© Victoria Brun

Jérôme Denis est sociologue. Il est professeur à l’École des Mines de Paris, rattaché au Centre de sociologie de l’innovation de Mines Paris-PSL. Ses recherches portent sur le travail des données et les pratiques de maintenance. À partir d’enquêtes menées au sein d’entreprises de différents secteurs et d’administrations publiques, il cherche à comprendre ce qui se joue dans les opérations de fabrique et d’entretien des données et dans les modalités de leur invisibilisation relative. Au fil de ces investigations, il met en lumière la diversité des relations qui se tissent entre ce qui compte comme données et ce qui compte comme travail. Avec David Pontille, il développe par ailleurs un programme de recherche sur le rôle et l’organisation des activités de maintenance, qui vise à décentrer la focalisation quasi exclusive des Science and Technology Studies sur les dynamiques d’innovation. Ce programme de recherche se traduit par des enquêtes ethnographiques au long court, aujourd’hui principalement menées du côté des activités urbaines (maintenance de la signalétique du métro, politique d’effacement des graffitis, gestion patrimoniale des réseaux d’eau), et alimente une réflexion théorique collective en cours à l’échelle internationale qui accompagne l’émergence de maintenance and repair studies.
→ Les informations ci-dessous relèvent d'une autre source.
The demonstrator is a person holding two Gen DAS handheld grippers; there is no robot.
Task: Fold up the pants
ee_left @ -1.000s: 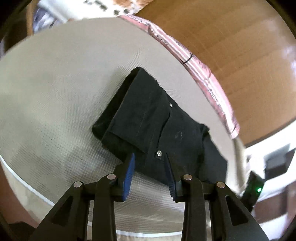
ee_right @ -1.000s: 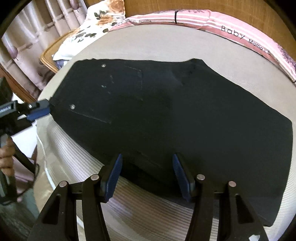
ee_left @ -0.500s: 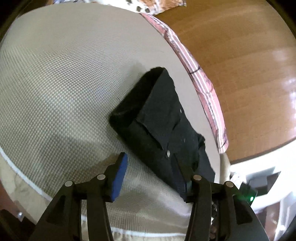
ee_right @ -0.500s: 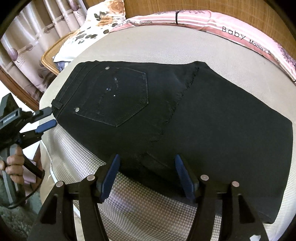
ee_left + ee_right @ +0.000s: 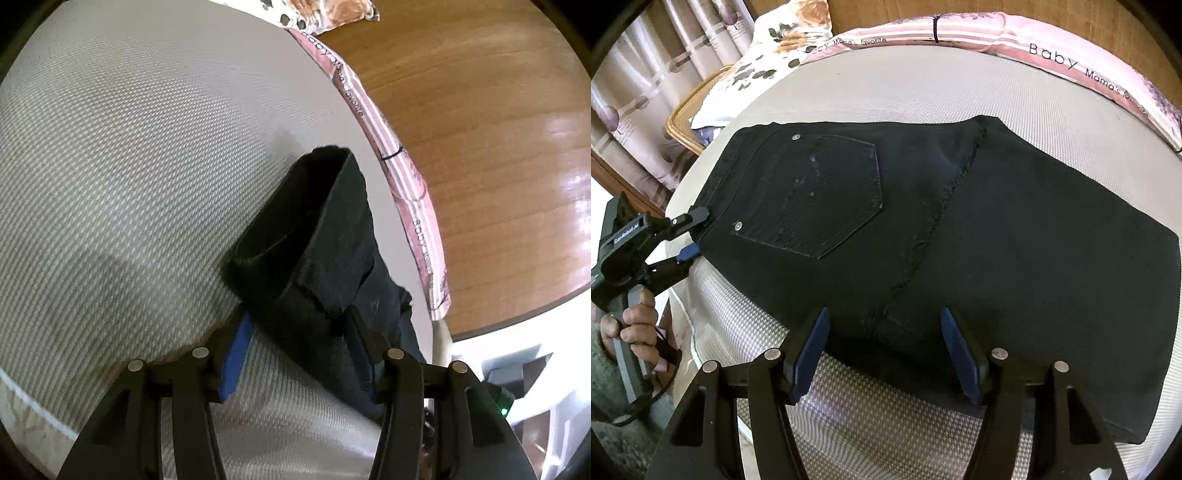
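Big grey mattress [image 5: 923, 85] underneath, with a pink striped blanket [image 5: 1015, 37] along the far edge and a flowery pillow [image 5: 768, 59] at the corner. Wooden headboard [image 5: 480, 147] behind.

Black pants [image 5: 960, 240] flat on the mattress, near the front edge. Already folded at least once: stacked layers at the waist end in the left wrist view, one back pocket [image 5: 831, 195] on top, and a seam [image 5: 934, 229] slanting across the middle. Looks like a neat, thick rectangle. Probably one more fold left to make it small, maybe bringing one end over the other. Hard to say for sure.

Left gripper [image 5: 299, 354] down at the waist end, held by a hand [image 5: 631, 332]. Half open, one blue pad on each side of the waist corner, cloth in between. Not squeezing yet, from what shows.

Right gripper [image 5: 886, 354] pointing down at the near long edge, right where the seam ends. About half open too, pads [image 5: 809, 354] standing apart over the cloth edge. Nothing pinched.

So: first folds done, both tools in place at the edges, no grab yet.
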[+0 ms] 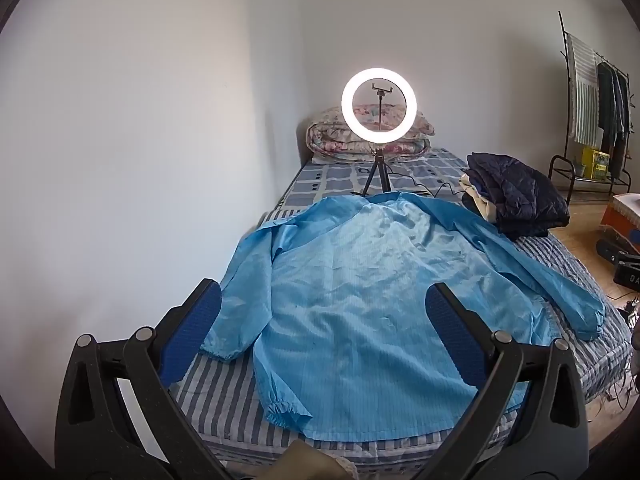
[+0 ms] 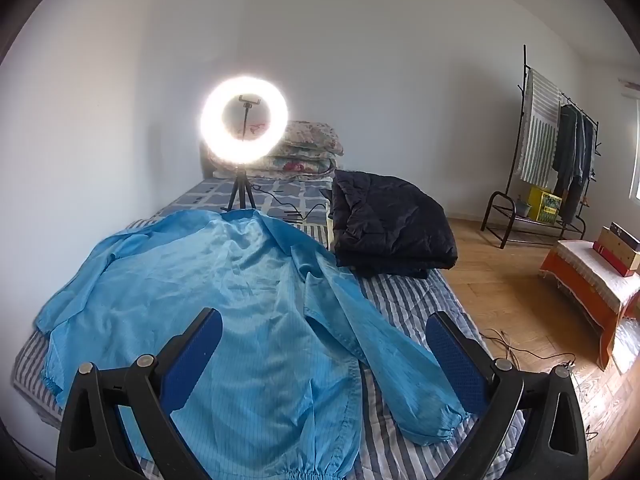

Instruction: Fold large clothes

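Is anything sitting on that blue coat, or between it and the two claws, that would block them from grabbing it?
Nothing visible does. The blue coat lies spread flat on the striped bed, bare on top. The dark folded jacket and ring light sit beyond it. Both the left gripper and right gripper hover open above.

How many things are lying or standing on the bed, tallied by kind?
Blue coats spread flat: 1
Dark folded jackets: 1
Light garments under the dark jacket: 1, partly hidden
Floral quilts, folded: 1
Ring lights on tripod: 1
Total: 5
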Available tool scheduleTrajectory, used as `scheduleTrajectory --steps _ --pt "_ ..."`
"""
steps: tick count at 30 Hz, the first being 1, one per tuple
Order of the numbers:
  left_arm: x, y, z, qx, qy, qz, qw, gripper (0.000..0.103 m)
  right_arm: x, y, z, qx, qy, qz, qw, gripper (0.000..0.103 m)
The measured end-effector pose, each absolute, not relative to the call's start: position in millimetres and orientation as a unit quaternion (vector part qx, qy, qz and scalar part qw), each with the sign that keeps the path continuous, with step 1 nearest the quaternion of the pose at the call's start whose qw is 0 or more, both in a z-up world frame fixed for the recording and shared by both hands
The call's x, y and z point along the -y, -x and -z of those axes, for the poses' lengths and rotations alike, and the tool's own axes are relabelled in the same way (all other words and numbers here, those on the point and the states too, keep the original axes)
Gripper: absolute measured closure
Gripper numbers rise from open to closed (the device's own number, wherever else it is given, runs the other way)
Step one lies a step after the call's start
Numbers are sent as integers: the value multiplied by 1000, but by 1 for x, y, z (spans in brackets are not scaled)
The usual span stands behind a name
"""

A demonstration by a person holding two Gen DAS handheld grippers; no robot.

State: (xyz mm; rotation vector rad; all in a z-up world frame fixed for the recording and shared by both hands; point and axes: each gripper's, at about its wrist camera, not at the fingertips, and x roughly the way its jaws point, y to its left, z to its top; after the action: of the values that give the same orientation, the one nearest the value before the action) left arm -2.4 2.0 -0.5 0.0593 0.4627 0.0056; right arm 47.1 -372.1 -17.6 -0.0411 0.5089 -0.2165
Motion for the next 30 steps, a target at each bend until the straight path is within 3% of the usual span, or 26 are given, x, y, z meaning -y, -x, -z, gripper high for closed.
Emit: scheduleTrajectory --steps 30 --pt "-9 -3 -7 -222 -26 -6 975 0 371 -47 16 -249 21 107 962 0"
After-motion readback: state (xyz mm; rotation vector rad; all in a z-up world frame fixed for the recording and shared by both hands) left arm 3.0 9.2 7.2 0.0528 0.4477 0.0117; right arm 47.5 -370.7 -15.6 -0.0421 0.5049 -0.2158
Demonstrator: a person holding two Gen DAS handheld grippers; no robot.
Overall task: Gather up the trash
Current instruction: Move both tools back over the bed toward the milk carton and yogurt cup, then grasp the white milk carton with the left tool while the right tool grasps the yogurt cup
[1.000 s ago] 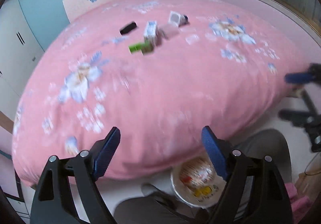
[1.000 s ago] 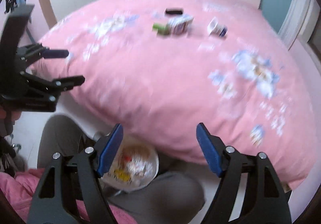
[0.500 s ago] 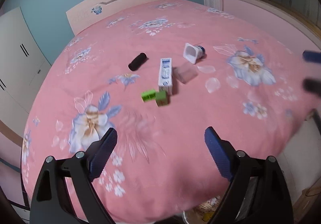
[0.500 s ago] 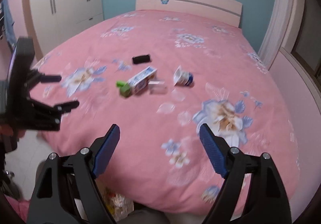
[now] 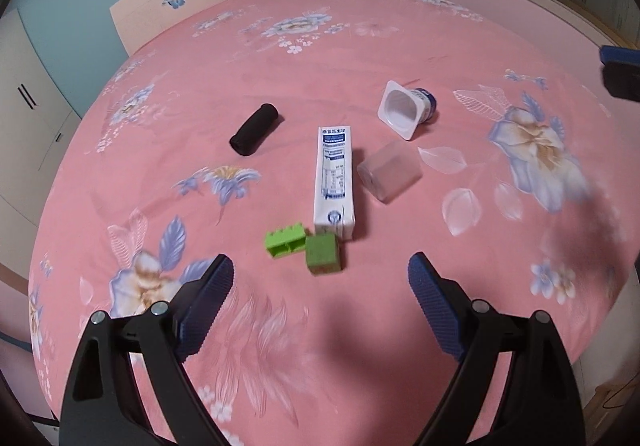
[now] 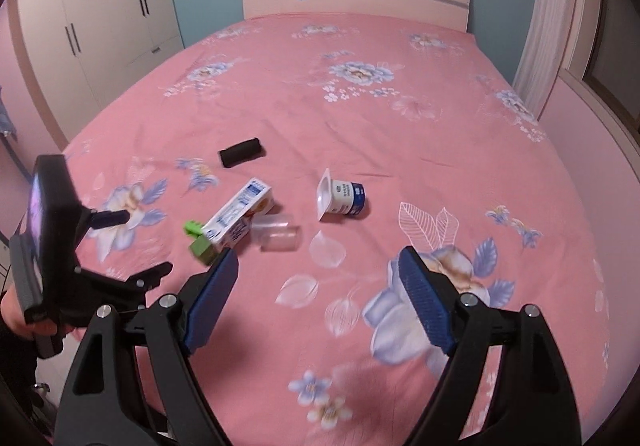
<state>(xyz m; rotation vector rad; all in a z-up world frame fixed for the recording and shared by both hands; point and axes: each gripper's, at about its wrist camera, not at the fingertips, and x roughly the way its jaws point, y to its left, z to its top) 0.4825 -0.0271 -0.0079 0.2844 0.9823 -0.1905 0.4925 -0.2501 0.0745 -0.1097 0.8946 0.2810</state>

Il a coécrit avec David Pontille : Petite sociologie de la maintenance (Presses de Mines, 2010) et Le soin des choses (La Découverte, 2022).

 

Qu’ont en commun une chaudière, une voiture, un panneau de signalétique, un smartphone, une cathédrale, une œuvre d’art, un satellite, un lave-linge, un pont, une horloge, un serveur informatique, le corps d’un illustre homme d’État, un tracteur ? Presque rien, si ce n’est qu’aucune de ces choses, petite ou grande, précieuse ou banale, ne perdure sans une forme d’entretien. Tout objet s’use, se dégrade, finit par se casser, voire par disparaître. Pour autant, mesure-t-on bien l’importance de la maintenance ? Contrepoint de l’obsession contemporaine pour l’innovation, moins spectaculaire que l’acte singulier de la réparation, cet art délicat de faire durer les choses n’est que très rarement porté à notre attention.
Ce livre est une invitation à décentrer le regard en mettant au premier plan la maintenance et celles et ceux qui l’accomplissent. En suivant le fil de différentes histoires, ses auteurs décrivent les subtilités du  » soin des choses  » pour en souligner les enjeux éthiques et la portée politique. Parce que s’y cultive une attention sensible à la fragilité et que s’y invente au jour le jour une diplomatie matérielle qui résiste au rythme effréné de l’obsolescence programmée et de la surconsommation, la maintenance dessine les contours d’un monde à l’écart des prétentions de la toute-puissance des humains et de l’autonomie technologique. Un monde où se déploient des formes d’attachement aux choses bien moins triviales que l’on pourrait l’imaginer.